--- START ---

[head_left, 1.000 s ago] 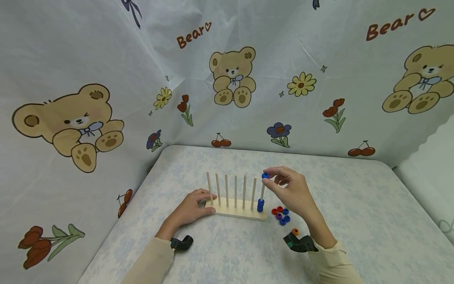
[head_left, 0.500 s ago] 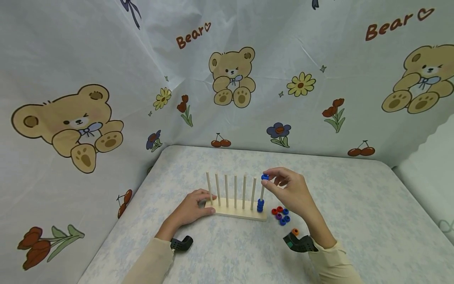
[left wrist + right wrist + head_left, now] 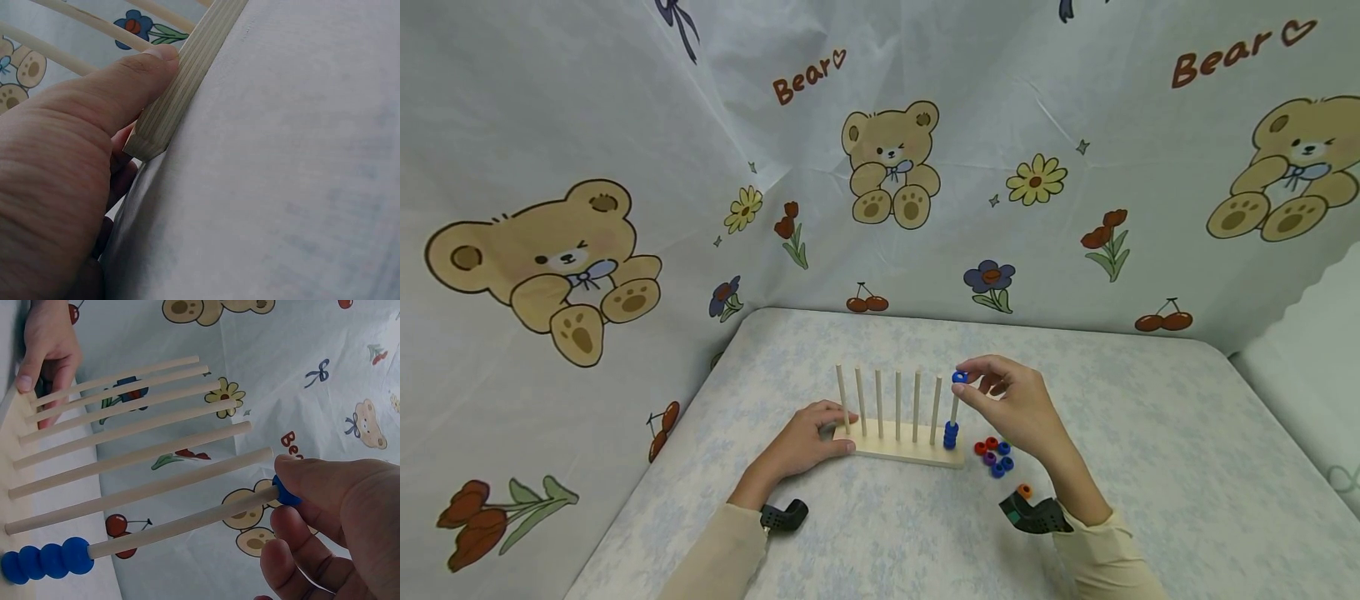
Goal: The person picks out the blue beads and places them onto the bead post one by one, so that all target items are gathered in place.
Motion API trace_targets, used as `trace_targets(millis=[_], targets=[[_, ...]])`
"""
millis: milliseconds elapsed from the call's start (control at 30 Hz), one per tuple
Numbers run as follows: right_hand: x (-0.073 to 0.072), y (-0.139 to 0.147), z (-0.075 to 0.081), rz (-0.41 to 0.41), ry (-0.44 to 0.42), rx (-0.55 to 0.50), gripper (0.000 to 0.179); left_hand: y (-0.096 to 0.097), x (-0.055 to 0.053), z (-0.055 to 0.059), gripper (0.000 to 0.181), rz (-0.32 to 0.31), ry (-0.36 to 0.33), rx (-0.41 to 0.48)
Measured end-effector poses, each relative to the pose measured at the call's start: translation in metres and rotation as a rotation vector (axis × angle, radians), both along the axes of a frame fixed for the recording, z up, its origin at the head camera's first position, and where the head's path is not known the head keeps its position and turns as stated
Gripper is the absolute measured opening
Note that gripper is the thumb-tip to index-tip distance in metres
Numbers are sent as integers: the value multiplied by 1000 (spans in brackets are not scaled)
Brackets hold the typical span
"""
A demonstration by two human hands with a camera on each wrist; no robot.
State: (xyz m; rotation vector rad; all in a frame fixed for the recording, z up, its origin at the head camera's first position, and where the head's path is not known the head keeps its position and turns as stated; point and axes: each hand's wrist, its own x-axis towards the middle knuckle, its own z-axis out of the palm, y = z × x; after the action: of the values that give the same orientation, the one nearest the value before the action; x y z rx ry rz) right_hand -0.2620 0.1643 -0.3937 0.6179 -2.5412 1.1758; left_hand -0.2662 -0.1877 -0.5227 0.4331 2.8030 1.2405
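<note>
A wooden base (image 3: 898, 451) with a row of several upright pegs (image 3: 898, 406) stands on the table. My left hand (image 3: 805, 437) grips its left end, thumb along the front edge, fingers behind. At the top of the rightmost peg (image 3: 181, 525), my right hand (image 3: 1011, 400) pinches a blue bead (image 3: 286, 491) between thumb and fingers. The peg's tip is hidden in the bead and fingers. Several blue beads (image 3: 56, 559) sit stacked at the bottom of that same peg. The other pegs are bare.
Right of the base lies a loose group of red beads (image 3: 992, 442), blue beads (image 3: 997, 470) and a purple bead (image 3: 989, 458). An orange bead (image 3: 1025, 491) lies nearer, by the right wrist camera (image 3: 1033, 512). A bear-printed cloth (image 3: 895, 250) hangs behind the table.
My right hand has lowered the blue bead slightly at the top of the rightmost peg. The left hand and the base have stayed put.
</note>
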Motion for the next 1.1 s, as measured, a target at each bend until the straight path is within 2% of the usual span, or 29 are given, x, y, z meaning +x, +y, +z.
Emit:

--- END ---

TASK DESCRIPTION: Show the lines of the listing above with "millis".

TASK SOLUTION:
Motion API trace_targets, used as `trace_targets(millis=[_], targets=[[_, ...]])`
millis: milliseconds elapsed from the call's start (control at 30 Hz), one per tuple

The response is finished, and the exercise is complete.